В обществе Корнелиуса мы чувствовали себя бледными и неловкими городскими жителями. Его лицо и руки были кирпично-красными от загара, глаза воспалены, и если бы не белая выгоревшая щетина на руках, можно было бы подумать, что он намазался красной африканской глиной — как это делали когда-то готтентоты, чтобы защитить себя от жары и холода.

— Добрый день, баас! — выкрикнули хором рабочие. Они почтительно выпрямились, а затем снова навалились на лопаты. Они копали глину на кирпич. У одного из них голова была покрыта мешковиной.

Он показал на деревья гуайявы и папайи и сказал, что по ночам они подвергаются налету летучих мышей. Можно проснуться от их писка, похожего на свист велосипедного насоса. Корнелиус занимается в основном выращиванием табака сорта «Виргиния», который, по его мнению, крепче турецкого, а также кукурузы и пшеницы.

Мы подобрали плод гуайявы. Мякоть его была белой и волокнистой, как хлопок, на вкус плод горьковато-сладкий и вызвал оскомину.

— Этой землей владели отец и дед, — сказал Корнелиус. — Тогда у нас ее было больше. Уж эти бесконечные разделы наследства! Я выкупил землю у моего брата, он получил сполна все деньги. Ведь я вырос здесь, и это для меня все.

У него была покачивающаяся, неутомимая походка человека, привыкшего к длительной ходьбе. Шорты цвета хаки до колен. Его мускулы казались твердыми, словно провяленными на солнце. Долгие годы работы в поле накопили в нем большую силу.

— Оуде Пост — мы сохранили за усадьбой имя деда. Он взял себе столько земли, сколько мог обойти за сутки.
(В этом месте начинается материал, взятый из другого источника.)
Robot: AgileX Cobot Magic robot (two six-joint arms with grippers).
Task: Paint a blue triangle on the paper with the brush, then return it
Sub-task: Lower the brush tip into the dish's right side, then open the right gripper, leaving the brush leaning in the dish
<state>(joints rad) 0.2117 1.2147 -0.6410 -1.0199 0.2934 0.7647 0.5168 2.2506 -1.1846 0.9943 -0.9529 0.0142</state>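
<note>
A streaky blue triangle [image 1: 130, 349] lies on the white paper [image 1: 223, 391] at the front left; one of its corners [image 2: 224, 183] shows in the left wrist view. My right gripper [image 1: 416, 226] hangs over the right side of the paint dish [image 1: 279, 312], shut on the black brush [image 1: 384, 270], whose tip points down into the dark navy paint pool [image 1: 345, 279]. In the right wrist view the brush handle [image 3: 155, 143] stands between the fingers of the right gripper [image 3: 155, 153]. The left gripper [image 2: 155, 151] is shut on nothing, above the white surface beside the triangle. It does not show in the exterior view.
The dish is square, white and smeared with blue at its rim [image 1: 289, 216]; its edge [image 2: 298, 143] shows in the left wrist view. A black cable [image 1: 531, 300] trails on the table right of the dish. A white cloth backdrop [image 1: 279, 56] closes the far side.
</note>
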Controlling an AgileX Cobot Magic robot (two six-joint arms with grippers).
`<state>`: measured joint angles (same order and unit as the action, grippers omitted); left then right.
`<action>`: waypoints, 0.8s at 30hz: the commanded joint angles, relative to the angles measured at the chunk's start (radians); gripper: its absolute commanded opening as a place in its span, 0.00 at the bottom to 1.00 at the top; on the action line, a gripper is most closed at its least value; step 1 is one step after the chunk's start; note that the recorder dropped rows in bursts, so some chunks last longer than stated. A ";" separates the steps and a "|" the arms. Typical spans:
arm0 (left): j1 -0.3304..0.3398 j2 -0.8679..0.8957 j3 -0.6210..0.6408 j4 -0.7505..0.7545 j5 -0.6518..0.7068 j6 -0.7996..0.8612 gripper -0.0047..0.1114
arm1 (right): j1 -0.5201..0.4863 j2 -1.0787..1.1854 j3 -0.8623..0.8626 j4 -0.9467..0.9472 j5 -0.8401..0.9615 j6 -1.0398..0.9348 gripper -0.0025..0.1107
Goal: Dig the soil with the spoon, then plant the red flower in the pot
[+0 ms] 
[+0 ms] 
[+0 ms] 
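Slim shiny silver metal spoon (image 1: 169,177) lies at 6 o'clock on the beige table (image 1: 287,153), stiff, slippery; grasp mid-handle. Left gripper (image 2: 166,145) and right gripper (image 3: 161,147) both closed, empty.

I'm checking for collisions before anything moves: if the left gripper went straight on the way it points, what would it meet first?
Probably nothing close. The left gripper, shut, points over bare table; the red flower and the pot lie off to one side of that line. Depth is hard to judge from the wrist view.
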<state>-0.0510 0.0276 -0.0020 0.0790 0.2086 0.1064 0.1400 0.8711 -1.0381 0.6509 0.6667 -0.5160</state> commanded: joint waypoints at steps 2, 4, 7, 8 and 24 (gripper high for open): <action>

У нас один из самых богатых в Трансваале участков.

Он отмеривал шагами землю, как бы для того, чтобы заставить каждый камешек гравия и каждую кочку, покрытую травой, осознать, что он их господин. Или для того, чтобы напомнить им, что он их слуга и не может их покинуть. Мы шли за ним и отшвыривали ногами косточки манго. Он показал на телефонные провода, звеневшие над нами как стеклянные бусы.

— Чувствуешь себя словно в осаде, — сказал он. — Я не думаю продавать свою землю. Но меня мучают кошмарные сны, будто в моих землях ищут залежи урана. Они могут, конечно, делать это теперь с геликоптера, а ты об этом даже не узнаешь. А что можно поделать с воздушными нарушителями?

Усадьба была крепостью, но крепостью без стен; вместо стен ее ограждали большие расстояния. Корнелиус защищал священную землю своего детства. На его глазах саженцы каштанов превращались в ухоженные деревья. Изо дня в день он видел, как черные батраки угрюмым строем направлялись на работы. Так же, как солнце и дождь, они были здесь с бесконечно далеких времен и принадлежали земле. В такой обстановке он вырос, и так должно остаться.